Updated: Nov 1
The word "abandonment" and "parental kidnapping" are often tossed around in custody and divorce matters. In reality, it very rarely actually applies to these cases, let's look at a few common issues and questions people have:
Abandonment of a House: Leaving a house before or during a divorce does NOT "abandon" your interest in this marital asset. If the situation is bad at home, or dangerous, it makes sense to leave the house. Leaving the house does NOT mean you won't get any equity in the house or that the other party automatically gets it. If there are children involved, discuss with your attorney about getting a temporary parenting time order in place before leaving the property or soon afterwards. Discuss with your attorney the best way to leave the property and what, if anything, you should take with you when leaving.

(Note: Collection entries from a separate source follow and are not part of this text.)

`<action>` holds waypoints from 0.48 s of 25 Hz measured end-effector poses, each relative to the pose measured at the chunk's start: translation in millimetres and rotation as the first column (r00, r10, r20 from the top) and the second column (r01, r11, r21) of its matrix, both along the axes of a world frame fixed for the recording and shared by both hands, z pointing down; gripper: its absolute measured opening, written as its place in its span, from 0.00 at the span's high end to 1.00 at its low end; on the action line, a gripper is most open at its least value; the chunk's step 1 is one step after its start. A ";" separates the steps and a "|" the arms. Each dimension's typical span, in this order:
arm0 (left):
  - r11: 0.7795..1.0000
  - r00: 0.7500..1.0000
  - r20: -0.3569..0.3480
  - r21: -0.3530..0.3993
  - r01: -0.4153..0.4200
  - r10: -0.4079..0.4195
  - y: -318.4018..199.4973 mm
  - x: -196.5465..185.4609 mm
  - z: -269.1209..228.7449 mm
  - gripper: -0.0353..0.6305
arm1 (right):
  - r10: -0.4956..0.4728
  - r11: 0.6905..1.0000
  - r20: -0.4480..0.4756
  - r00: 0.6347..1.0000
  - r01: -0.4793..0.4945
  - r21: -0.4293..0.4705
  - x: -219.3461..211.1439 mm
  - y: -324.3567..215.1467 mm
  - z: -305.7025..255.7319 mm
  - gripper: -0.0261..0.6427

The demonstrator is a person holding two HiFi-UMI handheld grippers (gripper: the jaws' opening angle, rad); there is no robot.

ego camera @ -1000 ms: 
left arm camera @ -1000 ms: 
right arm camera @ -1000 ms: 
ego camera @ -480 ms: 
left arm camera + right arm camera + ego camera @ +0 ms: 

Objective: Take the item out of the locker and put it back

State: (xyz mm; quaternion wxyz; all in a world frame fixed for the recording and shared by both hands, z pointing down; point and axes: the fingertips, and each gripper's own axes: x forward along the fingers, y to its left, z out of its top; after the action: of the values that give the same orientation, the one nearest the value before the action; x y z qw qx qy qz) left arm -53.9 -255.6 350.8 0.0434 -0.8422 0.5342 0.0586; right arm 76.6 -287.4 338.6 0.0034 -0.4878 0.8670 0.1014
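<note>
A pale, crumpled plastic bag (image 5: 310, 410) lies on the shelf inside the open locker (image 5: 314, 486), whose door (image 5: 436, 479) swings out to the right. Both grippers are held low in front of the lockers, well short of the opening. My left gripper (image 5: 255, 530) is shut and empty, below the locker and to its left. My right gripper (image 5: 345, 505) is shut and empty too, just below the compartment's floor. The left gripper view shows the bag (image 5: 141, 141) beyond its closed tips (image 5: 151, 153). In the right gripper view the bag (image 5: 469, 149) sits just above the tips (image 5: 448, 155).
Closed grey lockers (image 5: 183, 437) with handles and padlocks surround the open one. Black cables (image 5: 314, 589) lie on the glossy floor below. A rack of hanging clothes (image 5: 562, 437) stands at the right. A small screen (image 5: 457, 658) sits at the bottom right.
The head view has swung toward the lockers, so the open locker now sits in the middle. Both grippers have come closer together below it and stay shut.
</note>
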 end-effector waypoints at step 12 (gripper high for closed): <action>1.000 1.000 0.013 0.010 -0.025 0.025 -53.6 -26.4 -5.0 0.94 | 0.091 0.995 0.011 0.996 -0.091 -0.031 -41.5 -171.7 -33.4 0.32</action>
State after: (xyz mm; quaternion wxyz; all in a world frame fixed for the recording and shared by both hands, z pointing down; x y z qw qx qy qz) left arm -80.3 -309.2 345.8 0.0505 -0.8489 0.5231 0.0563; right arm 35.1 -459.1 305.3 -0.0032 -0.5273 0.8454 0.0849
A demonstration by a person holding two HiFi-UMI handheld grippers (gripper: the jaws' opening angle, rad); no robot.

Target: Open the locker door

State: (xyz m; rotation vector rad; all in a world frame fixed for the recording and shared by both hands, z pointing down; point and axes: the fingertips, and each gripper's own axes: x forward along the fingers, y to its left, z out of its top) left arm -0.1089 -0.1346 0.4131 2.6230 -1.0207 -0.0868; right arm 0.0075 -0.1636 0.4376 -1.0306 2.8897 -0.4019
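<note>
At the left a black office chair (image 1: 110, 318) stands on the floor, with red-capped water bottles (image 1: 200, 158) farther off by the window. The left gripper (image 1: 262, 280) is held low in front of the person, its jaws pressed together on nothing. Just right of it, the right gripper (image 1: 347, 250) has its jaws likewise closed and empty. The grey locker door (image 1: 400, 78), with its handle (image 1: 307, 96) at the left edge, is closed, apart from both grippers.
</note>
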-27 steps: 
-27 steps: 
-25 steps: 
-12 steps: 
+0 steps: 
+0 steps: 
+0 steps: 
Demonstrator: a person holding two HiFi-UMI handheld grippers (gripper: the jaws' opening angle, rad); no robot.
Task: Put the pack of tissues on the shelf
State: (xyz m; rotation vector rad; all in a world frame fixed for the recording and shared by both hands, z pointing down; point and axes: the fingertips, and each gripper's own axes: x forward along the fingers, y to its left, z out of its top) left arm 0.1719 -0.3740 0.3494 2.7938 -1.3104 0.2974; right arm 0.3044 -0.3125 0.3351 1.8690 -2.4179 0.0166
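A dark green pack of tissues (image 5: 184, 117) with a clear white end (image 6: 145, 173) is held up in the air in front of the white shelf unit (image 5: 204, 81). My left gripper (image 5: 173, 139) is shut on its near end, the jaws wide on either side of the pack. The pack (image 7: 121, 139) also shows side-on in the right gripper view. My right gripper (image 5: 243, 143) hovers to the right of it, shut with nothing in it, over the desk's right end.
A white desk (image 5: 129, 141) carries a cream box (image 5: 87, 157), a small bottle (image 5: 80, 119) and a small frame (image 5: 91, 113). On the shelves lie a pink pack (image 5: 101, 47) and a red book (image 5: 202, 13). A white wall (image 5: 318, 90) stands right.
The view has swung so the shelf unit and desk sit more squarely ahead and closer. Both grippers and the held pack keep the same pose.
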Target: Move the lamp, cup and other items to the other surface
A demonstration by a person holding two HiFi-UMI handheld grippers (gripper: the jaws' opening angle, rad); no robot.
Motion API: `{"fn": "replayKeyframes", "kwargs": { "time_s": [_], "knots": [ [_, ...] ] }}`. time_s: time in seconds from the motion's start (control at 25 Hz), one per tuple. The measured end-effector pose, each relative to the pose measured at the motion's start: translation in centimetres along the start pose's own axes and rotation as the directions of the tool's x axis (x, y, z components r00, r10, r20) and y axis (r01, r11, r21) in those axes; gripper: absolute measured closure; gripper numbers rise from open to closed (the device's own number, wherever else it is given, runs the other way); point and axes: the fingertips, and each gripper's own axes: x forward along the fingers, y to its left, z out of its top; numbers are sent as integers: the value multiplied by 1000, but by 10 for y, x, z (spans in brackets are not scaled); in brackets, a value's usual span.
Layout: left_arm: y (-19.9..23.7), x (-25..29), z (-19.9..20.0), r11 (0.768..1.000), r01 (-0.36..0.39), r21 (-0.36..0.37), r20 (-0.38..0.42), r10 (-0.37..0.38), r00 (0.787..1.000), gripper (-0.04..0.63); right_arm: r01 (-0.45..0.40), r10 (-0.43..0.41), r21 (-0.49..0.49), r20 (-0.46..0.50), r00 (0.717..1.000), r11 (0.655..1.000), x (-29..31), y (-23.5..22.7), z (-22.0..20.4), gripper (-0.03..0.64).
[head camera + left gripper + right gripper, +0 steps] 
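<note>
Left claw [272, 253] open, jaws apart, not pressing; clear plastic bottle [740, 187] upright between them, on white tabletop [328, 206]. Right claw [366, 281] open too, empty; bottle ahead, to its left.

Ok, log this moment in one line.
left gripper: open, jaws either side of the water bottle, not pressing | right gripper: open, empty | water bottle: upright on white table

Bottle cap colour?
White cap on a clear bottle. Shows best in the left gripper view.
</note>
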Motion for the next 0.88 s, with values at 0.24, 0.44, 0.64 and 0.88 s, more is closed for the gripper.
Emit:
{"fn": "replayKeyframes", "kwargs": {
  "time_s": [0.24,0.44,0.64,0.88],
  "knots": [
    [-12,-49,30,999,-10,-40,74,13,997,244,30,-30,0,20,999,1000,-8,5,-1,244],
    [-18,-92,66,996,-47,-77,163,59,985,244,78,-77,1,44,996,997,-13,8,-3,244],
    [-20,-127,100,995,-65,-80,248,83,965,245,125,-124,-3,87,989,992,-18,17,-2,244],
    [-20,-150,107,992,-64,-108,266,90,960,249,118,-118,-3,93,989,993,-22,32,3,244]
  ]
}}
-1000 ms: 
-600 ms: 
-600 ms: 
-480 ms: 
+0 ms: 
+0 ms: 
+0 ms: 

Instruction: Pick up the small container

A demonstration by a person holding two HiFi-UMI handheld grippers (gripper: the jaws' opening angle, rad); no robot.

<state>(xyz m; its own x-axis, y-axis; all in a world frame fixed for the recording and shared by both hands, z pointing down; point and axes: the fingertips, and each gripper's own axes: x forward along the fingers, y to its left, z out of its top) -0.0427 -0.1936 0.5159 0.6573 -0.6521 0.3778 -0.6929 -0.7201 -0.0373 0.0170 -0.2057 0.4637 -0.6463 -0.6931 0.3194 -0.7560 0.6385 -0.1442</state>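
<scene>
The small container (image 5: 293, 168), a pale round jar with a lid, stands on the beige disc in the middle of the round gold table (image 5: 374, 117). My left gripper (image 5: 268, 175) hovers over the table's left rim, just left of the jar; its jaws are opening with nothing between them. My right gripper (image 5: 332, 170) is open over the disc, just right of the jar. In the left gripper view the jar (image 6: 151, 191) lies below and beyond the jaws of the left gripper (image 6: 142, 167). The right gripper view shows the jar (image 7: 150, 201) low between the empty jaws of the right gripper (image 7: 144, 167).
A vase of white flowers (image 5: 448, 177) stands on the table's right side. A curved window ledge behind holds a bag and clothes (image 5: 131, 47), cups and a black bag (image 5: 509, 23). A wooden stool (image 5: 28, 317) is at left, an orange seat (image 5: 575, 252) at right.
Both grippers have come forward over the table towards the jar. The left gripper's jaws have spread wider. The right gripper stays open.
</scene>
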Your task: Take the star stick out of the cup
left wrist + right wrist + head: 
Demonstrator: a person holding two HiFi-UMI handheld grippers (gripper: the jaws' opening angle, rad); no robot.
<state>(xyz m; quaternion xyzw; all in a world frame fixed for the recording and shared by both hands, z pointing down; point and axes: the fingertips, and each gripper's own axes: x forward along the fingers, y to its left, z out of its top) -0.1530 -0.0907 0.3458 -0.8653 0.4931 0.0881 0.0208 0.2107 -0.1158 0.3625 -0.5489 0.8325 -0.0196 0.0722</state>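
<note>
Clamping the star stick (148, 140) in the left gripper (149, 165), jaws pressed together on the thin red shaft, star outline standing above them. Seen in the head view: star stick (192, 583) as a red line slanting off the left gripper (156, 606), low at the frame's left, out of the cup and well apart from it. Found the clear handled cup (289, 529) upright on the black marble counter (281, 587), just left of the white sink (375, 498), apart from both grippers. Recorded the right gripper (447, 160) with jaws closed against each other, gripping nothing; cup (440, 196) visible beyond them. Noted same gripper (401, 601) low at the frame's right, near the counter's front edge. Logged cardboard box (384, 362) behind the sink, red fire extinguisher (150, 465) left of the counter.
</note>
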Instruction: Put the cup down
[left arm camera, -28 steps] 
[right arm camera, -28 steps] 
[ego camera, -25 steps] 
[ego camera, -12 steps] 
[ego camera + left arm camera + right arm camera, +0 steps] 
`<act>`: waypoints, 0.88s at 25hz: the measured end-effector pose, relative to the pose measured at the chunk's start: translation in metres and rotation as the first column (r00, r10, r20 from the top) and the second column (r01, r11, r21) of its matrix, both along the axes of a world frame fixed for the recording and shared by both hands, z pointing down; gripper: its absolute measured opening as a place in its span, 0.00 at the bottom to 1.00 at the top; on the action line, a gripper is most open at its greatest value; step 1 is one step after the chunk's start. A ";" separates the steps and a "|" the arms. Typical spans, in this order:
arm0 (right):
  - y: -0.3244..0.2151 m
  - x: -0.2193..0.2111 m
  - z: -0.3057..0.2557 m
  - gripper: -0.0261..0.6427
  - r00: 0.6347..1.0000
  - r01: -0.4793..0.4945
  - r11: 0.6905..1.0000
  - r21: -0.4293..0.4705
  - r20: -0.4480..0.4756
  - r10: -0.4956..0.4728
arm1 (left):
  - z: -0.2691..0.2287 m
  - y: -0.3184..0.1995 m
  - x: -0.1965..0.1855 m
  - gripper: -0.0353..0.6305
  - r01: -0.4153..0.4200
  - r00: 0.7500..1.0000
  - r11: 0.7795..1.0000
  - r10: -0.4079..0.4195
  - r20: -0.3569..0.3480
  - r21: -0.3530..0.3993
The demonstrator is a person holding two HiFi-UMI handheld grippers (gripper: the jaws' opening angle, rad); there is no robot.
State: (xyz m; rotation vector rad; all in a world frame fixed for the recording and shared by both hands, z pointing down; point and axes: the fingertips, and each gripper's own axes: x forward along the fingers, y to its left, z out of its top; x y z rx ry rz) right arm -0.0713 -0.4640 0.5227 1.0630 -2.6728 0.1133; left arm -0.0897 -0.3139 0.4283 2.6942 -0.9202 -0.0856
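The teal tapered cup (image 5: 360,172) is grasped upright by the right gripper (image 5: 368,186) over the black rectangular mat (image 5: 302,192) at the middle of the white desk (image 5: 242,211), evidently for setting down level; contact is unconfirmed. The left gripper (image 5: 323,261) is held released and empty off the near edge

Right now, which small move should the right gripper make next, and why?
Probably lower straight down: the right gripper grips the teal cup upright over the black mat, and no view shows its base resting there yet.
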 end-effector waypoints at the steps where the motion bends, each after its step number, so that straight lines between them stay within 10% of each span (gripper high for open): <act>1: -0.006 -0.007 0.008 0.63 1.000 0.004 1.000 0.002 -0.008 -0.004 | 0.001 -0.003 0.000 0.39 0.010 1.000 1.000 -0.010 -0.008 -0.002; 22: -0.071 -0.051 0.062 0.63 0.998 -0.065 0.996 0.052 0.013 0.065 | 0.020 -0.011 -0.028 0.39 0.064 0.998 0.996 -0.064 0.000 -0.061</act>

Abandonment of Children: This is a very common term slung around in contested custody cases. True "abandonment of a child" is defined as "a parent or parents leaving a child with no supervision or care." If a parent has left the child with the other parent, this is NOT abandonment and does not take away that parent's legal rights to parenting time or custody now or in the future. True abandonment of a child is an issue for Child Protective Services and may involve an abuse/neglect proceeding, it does NOT mean a parent has left the house before or during a divorce or custody action.
What do I do if I have to leave my children with the other parent and move out? Discuss your case with an attorney immediately. The longer you go without having regular parenting time with your children, the more you risk having less parenting time in the future as the bonds with your children will be diminished. Leaving your child with the other parent does not automatically mean you've abandoned your rights to have parenting time with the children now or in the future. It's important to note that transitioning out of the household is certainly not "abandonment" as defined above.
Always be wary when leaving your children without having discussed the situation with a qualified attorney. It is always a good idea to have a case pending and a hearing scheduled for a temporary parenting time order if you plan on leaving the children or have already left the home.